P114 – 2576: Hypokalemic periodic paralysis: A case report based on clinical and genetic findings

Abstract

Objectives Hypokalemic periodic paralysis (HPP) is a rare channelopathy characterized by episodes of acute muscle weakness associated with hypokalemia. The classification of this disorder is based on anamnesis, biochemical study and molecular genetic testing. Our aim is to present a patient with HPP confirmed by genetic study. Methods Case description providing the results of complementary tests. Results A 14-year-old male presented with several episodes of sudden weakness of all four limbs that prevents him from walking, always on waking and without any triggers. No relevant personal or familial history, except for delayed tooth eruption and oligodontia. During the attack the examination revealed weakness predominantly in lower limbs with hyporeflexia; laboratory tests showed severe hypokalaemia (1.8 mmol/l) and increased creatinine kinase levels; blood gases, biochemical analysis of urine and thyroid hormones where normal; electrocardiogram showed a slight flattening of the T wave with no other abnormalities. Admission to the PICU was necessary twice in order to receive intravenous potassium infusion. Other episodes where satisfactorily treated with oral supplements. Genetic investigations showed a heterozygous mutation in the SCN4A gene (c.1582C>G), compatible with HPP diagnosis.
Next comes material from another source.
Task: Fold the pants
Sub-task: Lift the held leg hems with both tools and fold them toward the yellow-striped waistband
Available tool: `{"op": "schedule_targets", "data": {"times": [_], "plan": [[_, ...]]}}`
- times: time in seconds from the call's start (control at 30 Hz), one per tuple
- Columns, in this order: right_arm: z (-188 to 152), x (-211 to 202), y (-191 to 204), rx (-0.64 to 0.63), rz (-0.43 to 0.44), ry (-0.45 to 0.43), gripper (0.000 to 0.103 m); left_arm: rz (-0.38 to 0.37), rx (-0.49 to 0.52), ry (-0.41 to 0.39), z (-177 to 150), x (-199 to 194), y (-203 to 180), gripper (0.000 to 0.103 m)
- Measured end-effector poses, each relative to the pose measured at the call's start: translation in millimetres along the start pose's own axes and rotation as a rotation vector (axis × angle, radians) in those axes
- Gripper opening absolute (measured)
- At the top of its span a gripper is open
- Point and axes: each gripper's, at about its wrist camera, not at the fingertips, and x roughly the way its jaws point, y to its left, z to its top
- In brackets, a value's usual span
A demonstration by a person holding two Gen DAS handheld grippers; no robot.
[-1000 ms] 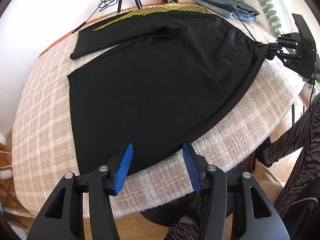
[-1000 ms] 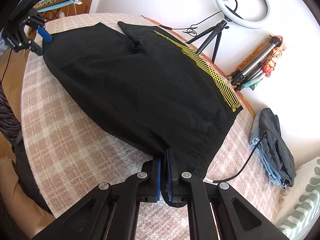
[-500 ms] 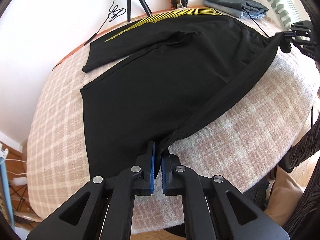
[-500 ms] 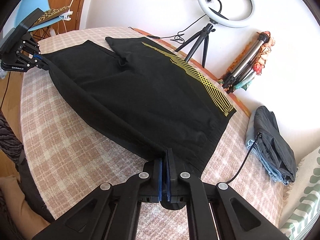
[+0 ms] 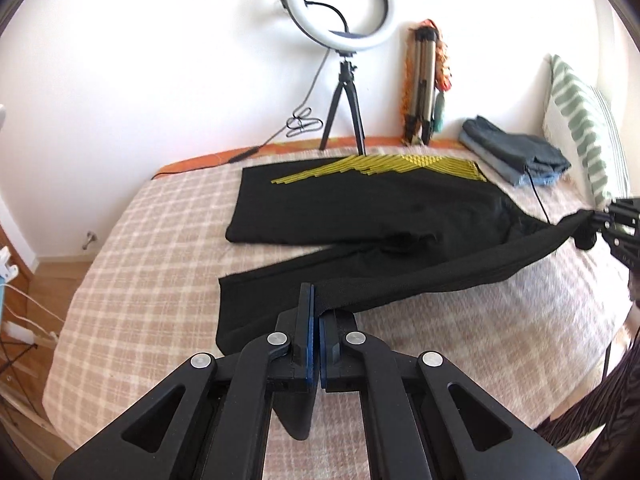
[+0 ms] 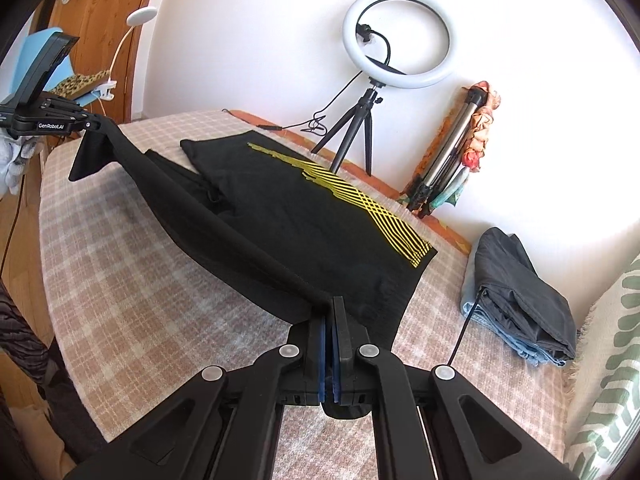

The patient is currently being treated with oral potassium supplements and acetazolamide, achieving a reduction in the number of episodes. Conclusion HPP is a condition in which affected individuals may experience flaccid paralytic episodes with concomitant hypokalemia. In primary HPP caused by a genetic ion channel defect (CACNA1S gene for the majority of cases), hypokalemia is caused by intracellular muscular shift of potassium, so transtubular potassium concentration gradient and potassium-creatinine ratio during paralytic attack is key to distinguish primary HPP from hypokalemia caused by urinary losses. Associated hyperthyroidism must be ruled out. It's important to differentiate between the acute and preventive treatment. The response varies depending on the type of mutation.